» **Task objective**:
Below you will find a set of lines. Repeat them all exactly.

» **Data below**:
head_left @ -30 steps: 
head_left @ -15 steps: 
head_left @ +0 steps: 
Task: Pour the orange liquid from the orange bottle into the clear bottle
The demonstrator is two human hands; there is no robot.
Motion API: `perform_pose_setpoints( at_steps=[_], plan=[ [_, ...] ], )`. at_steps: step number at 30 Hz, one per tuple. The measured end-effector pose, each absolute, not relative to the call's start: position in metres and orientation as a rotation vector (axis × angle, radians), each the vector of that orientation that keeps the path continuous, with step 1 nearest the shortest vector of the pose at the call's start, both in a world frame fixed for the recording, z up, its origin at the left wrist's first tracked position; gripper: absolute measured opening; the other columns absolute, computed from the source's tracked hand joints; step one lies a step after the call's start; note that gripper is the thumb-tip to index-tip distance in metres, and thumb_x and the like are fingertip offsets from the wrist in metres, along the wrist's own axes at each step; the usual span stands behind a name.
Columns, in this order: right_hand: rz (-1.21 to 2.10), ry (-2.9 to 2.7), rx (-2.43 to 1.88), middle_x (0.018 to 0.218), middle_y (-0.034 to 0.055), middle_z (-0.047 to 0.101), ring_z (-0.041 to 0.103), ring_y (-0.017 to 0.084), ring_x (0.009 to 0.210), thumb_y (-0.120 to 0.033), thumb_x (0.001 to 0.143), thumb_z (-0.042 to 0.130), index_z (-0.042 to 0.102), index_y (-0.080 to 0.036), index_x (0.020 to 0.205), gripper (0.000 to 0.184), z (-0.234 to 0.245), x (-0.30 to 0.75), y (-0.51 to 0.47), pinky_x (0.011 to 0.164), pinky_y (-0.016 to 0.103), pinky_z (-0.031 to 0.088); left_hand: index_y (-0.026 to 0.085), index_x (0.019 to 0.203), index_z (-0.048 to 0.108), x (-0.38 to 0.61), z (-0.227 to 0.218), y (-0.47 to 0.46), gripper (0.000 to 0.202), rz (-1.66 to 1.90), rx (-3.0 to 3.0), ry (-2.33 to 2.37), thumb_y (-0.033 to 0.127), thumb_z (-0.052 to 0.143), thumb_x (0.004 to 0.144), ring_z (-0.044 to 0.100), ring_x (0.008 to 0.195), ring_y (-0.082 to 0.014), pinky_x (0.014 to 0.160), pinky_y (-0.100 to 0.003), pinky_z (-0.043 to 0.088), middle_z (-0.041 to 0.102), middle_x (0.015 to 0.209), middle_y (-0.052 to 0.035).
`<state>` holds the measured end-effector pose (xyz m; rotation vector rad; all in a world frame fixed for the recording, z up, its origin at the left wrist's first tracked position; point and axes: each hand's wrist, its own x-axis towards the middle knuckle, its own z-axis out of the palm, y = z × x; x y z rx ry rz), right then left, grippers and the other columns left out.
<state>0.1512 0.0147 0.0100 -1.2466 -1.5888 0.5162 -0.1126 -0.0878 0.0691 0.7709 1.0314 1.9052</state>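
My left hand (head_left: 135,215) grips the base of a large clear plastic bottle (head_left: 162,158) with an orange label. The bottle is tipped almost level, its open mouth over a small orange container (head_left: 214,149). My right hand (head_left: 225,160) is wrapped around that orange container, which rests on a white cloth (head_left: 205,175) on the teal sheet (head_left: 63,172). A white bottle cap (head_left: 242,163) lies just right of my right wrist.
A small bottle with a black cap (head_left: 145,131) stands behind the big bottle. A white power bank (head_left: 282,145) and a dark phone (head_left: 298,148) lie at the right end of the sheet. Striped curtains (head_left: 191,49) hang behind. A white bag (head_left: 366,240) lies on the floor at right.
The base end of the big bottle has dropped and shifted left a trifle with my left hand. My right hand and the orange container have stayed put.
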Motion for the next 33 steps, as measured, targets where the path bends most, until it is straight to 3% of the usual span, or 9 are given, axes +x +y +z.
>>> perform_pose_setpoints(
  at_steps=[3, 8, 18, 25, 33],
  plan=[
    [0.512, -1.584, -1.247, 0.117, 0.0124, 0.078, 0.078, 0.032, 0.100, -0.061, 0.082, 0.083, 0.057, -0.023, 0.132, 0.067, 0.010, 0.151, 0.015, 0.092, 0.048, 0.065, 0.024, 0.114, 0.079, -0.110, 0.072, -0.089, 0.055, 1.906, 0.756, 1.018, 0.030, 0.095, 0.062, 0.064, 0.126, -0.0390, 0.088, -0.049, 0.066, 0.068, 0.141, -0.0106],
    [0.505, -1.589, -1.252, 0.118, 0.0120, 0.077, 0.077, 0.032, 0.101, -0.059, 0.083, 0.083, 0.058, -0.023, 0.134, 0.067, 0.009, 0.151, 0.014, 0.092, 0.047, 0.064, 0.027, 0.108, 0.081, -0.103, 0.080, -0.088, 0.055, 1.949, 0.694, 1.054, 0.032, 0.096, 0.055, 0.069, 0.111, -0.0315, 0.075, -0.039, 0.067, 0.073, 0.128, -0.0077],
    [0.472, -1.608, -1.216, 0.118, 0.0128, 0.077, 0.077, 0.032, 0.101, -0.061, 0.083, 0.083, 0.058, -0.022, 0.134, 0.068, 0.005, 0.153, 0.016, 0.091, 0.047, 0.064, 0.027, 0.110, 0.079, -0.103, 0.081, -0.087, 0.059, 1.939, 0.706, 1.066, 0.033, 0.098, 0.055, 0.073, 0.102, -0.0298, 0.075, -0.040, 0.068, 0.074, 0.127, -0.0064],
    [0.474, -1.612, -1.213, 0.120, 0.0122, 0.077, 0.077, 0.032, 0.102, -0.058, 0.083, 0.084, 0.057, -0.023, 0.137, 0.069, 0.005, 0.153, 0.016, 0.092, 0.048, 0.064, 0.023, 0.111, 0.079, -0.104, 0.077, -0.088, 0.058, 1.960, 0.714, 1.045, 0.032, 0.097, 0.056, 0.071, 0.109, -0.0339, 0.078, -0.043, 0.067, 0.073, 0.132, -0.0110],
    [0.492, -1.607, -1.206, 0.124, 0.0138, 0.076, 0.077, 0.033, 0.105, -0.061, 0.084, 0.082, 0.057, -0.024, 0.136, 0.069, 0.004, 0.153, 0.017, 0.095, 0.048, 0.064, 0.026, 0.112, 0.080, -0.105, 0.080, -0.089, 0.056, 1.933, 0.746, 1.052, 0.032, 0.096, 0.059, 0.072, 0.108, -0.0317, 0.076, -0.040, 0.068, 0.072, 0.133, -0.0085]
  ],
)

» **Answer below**:
head_left @ -30 steps: 
head_left @ -15 steps: 
head_left @ +0 steps: 
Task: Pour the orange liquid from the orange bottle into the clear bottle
The demonstrator is two human hands; there is no robot.
Motion API: `perform_pose_setpoints( at_steps=[_], plan=[ [_, ...] ], )`. at_steps: step number at 30 Hz, one per tuple. The measured end-effector pose, each absolute, not relative to the call's start: position in metres and orientation as a rotation vector (axis × angle, radians), each the vector of that orientation that keeps the path continuous, with step 1 nearest the shortest vector of the pose at the call's start, both in a world frame fixed for the recording, z up, its origin at the left wrist's first tracked position; gripper: absolute measured opening; the other columns absolute, computed from the source's tracked hand joints; step one lies a step after the call's start; note that gripper is the thumb-tip to index-tip distance in metres, and thumb_x and the like are fingertip offsets from the wrist in metres, along the wrist's own axes at each step; the usual span stands behind a name.
Columns, in this order: right_hand: rz (-1.21 to 2.10), ry (-2.9 to 2.7), rx (-2.43 to 1.88), middle_x (0.018 to 0.218), middle_y (-0.034 to 0.055), middle_z (-0.047 to 0.101), ring_z (-0.041 to 0.103), ring_y (-0.017 to 0.084), ring_x (0.009 to 0.210), thumb_y (-0.120 to 0.033), thumb_x (0.001 to 0.143), thumb_z (-0.042 to 0.130), index_z (-0.042 to 0.102), index_y (-0.080 to 0.036), index_x (0.020 to 0.205), gripper (0.000 to 0.184), z (-0.234 to 0.245), x (-0.30 to 0.75), y (-0.51 to 0.47), pinky_x (0.011 to 0.164), pinky_y (-0.016 to 0.103), pinky_z (-0.031 to 0.088); left_hand: index_y (-0.026 to 0.085), index_x (0.019 to 0.203), index_z (-0.048 to 0.108), x (-0.38 to 0.61), z (-0.227 to 0.218), y (-0.47 to 0.46), gripper (0.000 to 0.202), rz (-1.66 to 1.90), rx (-3.0 to 3.0), ry (-2.33 to 2.37), thumb_y (-0.033 to 0.127), thumb_z (-0.052 to 0.143), thumb_x (0.004 to 0.144), ring_z (-0.044 to 0.100), ring_x (0.008 to 0.195), ring_y (-0.082 to 0.014), pinky_x (0.014 to 0.160), pinky_y (-0.100 to 0.003), pinky_z (-0.043 to 0.088), middle_z (-0.041 to 0.102), middle_x (0.015 to 0.209), middle_y (-0.052 to 0.035).
`<state>` holds the measured end-effector pose (xyz m; rotation vector rad; all in a world frame fixed for the recording, z up, its origin at the left wrist's first tracked position; point and axes: each hand's wrist, its own x-axis towards the middle knuckle, its own z-axis out of the palm, y = z × x; x y z rx ry rz), right then left, grippers and the other columns left out.
<state>0.1512 0.0147 0.0100 -1.2466 -1.5888 0.5162 -0.1126 -0.0878 0.0691 0.7709 1.0314 1.9052</state>
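My left hand (head_left: 135,215) grips the base of a large clear plastic bottle (head_left: 162,158) with an orange label. The bottle is tipped almost level, its open mouth over a small orange container (head_left: 214,149). My right hand (head_left: 225,160) is wrapped around that orange container, which rests on a white cloth (head_left: 205,175) on the teal sheet (head_left: 63,172). A white bottle cap (head_left: 242,163) lies just right of my right wrist.
A small bottle with a black cap (head_left: 145,131) stands behind the big bottle. A white power bank (head_left: 282,145) and a dark phone (head_left: 298,148) lie at the right end of the sheet. Striped curtains (head_left: 191,49) hang behind. A white bag (head_left: 366,240) lies on the floor at right.
The base end of the big bottle has dropped and shifted left a trifle with my left hand. My right hand and the orange container have stayed put.
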Motion for the next 33 steps, as measured, targets where the path bends most, until it is straight to 3% of the usual span, or 9 are given, axes +x +y +z.
>>> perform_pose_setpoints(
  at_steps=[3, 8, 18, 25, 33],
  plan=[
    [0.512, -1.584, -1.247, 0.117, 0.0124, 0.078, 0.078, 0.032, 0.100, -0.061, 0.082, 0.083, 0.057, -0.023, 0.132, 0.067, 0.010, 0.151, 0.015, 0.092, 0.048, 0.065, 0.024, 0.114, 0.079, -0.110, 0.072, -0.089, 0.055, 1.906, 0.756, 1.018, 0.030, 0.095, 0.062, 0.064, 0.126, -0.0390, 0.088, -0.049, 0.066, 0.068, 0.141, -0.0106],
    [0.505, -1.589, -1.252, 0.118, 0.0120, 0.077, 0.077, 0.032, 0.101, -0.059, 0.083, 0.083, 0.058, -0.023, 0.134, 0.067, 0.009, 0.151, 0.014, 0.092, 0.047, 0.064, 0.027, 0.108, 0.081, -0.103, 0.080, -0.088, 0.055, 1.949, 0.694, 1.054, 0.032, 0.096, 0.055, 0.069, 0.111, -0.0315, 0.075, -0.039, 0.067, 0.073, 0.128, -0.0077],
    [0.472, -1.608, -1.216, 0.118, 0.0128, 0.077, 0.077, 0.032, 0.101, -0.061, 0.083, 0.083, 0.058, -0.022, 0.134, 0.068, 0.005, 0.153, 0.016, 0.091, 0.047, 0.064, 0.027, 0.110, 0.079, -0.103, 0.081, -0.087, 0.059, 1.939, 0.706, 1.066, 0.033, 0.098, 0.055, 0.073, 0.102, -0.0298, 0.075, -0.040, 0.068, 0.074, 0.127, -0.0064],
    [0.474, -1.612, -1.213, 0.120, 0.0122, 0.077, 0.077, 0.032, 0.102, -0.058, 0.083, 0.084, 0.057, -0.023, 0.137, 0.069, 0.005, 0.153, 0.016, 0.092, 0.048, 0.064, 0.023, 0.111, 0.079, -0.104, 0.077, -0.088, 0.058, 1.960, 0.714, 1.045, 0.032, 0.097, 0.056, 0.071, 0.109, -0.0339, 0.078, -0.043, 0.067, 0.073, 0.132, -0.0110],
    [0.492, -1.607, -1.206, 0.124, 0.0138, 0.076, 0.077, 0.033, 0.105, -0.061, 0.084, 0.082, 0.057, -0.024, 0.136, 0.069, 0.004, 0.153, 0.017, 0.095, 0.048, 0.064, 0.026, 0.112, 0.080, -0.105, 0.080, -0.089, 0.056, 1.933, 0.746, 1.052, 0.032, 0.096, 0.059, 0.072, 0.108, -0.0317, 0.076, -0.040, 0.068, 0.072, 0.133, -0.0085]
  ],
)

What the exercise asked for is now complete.